2. Move the horse to a dry area. If the horse is stabled, maintain a clean, dry, well-bedded stall. If your horse is confined in wet, soiled conditions or excessively muddy pasture, you will need to relocate him into a drier environment to eliminate the constant exposure to moisture.

3. Attack the thrush with your farrier's recommended medication - there are several excellent choices on the market. Get the thrush "where it lives." That means in the tough places, especially in the frog and the heel. The Old Gray Mare recommends using a syringe. Liberally squirt the liquid or soft salve into the deepest crevices of the frog, paying particular attention to the heel. Insert the syringe deeply into the tissue and plunge in the medication.

One very effective medication for thrush is not made specifically for horses - it is made for treating fungal infections in cow teats and udders. It is sold in a syringe and can be squirted directly into the frog as already described above. The Old Gray Mare has seen it used at a large show stable with superior results after just a week or two of treatment, in conjunction with one of the popular thrush ointments.

You can also try iodine or full strength bleach. Both work well for a very short repetitive cycle. Never use these liquids for a prolonged period of time because they have a severe drying effect on hoof tissue and are too harsh to be used routinely.

You can also try undiluted Apple Cider Vinegar or Hydrogen Peroxide for mild cases of thrush.

4. Apply the thrush medicine with a small stiff brush or use lots of clean swabs, forcing the bristles or swabs into the cracks and crevices. Saturate the underside of the hoof as well as the hoof walls. You want to pay close attention to the difficult-to-reach spaces.

5. After application of the medicine, hold the foot upside down for a minute to create a sort of "bowl" to keep most of the healing fluid or ointment cupped in the hoof.
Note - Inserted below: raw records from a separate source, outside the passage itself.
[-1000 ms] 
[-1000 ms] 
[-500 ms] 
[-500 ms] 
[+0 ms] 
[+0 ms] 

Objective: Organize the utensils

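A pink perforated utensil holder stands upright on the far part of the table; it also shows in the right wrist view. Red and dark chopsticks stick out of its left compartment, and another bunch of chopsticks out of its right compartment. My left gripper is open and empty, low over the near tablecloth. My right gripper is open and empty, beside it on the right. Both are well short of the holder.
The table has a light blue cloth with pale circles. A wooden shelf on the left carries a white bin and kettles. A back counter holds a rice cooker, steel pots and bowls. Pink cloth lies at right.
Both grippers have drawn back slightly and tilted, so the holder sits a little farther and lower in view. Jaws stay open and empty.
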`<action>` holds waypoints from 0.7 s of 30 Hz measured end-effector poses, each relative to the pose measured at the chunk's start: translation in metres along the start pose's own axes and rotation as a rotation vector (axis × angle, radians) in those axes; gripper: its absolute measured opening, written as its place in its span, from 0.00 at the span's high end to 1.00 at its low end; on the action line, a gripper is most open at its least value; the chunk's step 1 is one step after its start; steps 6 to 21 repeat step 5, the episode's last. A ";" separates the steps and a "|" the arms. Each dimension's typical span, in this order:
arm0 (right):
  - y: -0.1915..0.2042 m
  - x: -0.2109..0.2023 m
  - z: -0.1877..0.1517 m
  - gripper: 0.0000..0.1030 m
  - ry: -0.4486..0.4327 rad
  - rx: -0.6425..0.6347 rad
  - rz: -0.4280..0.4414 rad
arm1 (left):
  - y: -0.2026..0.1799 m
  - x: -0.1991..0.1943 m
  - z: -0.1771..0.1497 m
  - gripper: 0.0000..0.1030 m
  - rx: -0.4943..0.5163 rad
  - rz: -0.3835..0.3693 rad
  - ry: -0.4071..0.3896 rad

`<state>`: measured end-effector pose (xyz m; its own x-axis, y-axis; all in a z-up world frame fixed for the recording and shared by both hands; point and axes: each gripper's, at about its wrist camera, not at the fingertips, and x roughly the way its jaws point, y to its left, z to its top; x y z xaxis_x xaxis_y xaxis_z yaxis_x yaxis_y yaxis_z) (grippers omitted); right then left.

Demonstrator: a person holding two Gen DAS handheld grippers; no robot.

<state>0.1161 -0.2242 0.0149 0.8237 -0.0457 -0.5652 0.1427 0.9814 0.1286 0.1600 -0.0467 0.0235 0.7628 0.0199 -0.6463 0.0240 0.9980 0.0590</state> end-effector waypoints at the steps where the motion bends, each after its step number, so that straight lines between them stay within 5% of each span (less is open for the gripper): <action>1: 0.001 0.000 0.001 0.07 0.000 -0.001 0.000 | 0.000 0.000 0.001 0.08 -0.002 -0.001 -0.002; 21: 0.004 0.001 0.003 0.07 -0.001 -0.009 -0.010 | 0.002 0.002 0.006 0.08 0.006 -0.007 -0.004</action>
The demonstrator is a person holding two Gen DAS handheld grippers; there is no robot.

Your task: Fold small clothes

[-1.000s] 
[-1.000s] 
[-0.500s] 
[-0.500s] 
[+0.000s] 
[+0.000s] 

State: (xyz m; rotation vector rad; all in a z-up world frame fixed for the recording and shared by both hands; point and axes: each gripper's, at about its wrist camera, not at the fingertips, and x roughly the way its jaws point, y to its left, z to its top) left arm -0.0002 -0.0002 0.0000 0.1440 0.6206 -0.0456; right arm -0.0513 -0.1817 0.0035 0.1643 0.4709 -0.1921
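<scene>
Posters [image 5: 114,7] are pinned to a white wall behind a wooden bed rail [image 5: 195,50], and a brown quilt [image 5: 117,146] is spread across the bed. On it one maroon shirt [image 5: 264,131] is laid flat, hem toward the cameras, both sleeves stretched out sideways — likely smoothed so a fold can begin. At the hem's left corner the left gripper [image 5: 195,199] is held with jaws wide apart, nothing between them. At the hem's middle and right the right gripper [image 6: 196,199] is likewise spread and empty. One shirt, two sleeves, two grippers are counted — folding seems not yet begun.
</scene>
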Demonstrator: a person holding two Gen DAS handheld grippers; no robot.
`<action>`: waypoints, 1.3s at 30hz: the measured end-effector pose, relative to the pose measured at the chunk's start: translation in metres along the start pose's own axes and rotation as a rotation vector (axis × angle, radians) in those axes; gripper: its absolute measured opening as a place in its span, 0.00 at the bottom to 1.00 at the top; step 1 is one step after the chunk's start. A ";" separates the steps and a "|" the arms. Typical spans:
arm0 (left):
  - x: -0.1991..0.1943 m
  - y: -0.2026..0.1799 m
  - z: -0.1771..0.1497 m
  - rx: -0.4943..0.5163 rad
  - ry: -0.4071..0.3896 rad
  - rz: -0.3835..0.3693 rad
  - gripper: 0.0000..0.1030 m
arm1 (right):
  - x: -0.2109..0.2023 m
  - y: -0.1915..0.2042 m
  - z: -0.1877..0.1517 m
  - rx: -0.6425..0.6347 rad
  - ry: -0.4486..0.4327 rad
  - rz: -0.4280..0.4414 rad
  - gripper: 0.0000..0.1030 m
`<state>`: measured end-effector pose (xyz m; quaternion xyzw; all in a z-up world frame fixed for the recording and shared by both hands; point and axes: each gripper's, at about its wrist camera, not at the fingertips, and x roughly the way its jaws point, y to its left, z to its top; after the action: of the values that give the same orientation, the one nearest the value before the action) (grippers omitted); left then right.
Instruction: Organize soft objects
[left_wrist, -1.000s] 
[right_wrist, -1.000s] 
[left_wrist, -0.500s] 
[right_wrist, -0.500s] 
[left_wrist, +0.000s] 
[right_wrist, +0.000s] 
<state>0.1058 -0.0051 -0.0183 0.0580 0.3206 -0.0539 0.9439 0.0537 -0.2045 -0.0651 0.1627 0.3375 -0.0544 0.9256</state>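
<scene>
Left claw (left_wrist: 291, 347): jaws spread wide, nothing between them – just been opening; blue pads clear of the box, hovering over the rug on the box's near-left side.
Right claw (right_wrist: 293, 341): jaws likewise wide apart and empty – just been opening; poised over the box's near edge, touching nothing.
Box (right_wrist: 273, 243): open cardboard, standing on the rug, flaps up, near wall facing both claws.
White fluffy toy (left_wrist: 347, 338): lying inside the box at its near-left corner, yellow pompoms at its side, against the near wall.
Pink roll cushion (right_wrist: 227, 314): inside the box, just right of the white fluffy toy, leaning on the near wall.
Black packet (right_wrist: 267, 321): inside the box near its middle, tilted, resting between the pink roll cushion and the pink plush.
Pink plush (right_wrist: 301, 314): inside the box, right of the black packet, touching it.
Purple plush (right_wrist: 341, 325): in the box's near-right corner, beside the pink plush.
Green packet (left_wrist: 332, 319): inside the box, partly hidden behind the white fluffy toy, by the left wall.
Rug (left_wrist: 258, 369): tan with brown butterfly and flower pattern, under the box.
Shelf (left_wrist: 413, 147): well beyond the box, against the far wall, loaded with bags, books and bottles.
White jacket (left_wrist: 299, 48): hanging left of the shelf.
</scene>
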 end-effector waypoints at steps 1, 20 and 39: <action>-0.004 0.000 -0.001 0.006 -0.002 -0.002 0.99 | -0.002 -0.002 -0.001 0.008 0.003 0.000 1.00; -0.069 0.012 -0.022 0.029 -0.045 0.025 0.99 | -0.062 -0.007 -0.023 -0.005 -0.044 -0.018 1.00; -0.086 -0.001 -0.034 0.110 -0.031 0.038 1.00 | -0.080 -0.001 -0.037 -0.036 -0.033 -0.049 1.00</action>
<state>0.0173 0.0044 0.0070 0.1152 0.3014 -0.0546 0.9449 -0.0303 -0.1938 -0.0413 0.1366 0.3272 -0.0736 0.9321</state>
6. Treat the horse on a daily basis and once you get the condition under control, cut the medication back to every other day and so on until you can maintain with daily cleanings and an occasional application of hoof conditioner.
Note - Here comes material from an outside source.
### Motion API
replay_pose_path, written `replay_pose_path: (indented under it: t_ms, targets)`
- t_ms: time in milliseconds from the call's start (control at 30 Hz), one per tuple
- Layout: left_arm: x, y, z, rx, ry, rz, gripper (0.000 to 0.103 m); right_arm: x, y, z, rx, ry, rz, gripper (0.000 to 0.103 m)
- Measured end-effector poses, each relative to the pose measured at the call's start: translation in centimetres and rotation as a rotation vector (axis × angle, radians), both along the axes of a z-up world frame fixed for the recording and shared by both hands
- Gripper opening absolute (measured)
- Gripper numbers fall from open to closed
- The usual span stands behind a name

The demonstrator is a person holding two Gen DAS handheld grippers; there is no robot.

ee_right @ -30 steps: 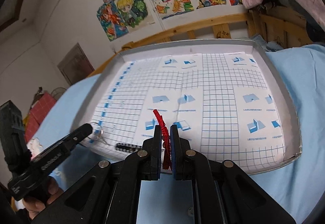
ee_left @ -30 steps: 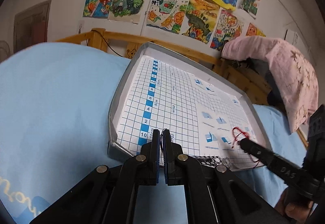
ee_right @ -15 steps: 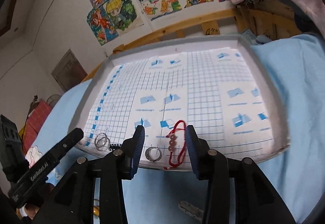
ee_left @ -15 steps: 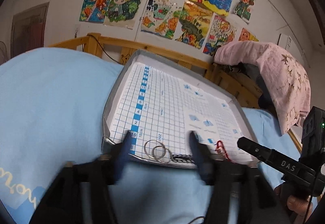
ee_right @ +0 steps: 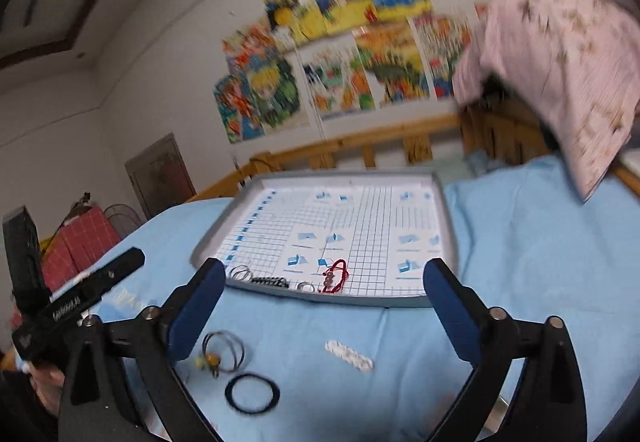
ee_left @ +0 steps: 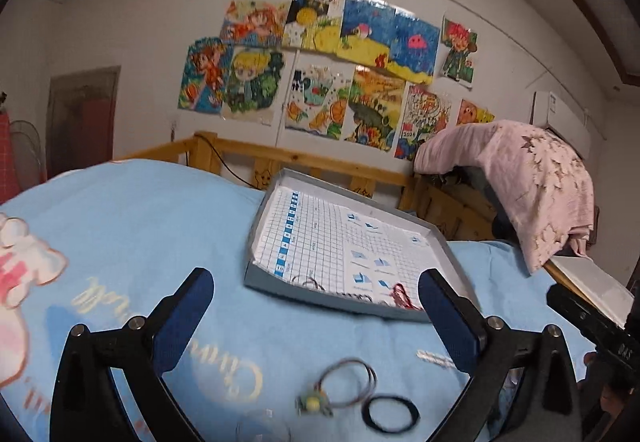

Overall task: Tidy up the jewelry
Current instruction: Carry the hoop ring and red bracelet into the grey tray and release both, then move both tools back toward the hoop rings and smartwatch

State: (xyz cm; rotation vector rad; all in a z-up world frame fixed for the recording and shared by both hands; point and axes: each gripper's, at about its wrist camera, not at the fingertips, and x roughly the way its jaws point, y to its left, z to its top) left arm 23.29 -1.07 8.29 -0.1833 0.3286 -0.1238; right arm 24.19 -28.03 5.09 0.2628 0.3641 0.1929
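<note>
In the tray (ee_right: 447, 226), red bracelet (ee_right: 335, 276) beyond right gripper (ee_right: 320, 302), both grippers released, empty.

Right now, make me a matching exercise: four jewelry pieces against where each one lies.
Things:
1. red string bracelet
2. black ring band
3. white chain bracelet
4. thin silver hoops

Places:
A. on the blue sheet, nearest the camera
B. in the tray, near its front left corner
C. in the tray, at the middle of its front edge
D. on the blue sheet, just before the tray

Pairs: 1-C, 2-A, 3-D, 4-B
</note>
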Motion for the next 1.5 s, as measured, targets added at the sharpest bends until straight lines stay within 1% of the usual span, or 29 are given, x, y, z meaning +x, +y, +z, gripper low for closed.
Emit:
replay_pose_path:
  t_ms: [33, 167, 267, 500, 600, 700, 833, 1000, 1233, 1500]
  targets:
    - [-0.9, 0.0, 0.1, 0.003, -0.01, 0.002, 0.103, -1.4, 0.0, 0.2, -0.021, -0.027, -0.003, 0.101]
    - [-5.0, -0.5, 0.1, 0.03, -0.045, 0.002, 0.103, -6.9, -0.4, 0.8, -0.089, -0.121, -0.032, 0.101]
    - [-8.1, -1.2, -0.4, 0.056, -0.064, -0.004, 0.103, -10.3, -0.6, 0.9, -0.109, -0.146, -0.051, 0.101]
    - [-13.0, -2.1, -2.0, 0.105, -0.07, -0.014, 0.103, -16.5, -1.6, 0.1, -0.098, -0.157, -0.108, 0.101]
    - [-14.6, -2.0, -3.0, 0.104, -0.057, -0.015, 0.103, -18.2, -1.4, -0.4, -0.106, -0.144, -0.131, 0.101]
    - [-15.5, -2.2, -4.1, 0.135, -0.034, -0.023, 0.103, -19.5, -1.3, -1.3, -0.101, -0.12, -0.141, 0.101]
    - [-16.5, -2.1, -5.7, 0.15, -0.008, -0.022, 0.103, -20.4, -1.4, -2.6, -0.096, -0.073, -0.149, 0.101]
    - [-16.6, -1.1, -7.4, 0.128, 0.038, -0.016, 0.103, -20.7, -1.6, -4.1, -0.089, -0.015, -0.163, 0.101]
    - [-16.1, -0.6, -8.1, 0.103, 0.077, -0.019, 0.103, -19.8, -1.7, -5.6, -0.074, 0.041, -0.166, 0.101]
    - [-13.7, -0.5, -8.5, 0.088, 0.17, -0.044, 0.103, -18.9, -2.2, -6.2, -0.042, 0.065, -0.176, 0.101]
7. Finally, The Old Gray Mare recommends you keep tabs on hoof dryness during treatment. Treating thrush can be fairly aggressive and may excessively dry out the hoof over time. Do not forget to apply hoof conditioner every few days along the coronet band all the way around the hoof, but especially at the heel above the frog.

8. If your horse is prone to recurrent episodes of thrush even though you meticulously maintain his stall, you will need to institute a preventative care regimen that controls the problem. Clean your horse's hooves daily. Every few days, along with hoof conditioner, use diluted bleach, a thrush product, hydrogen peroxide or diluted apple cider vinegar.

Finally, develop your game plan to prevent thrush in the first place!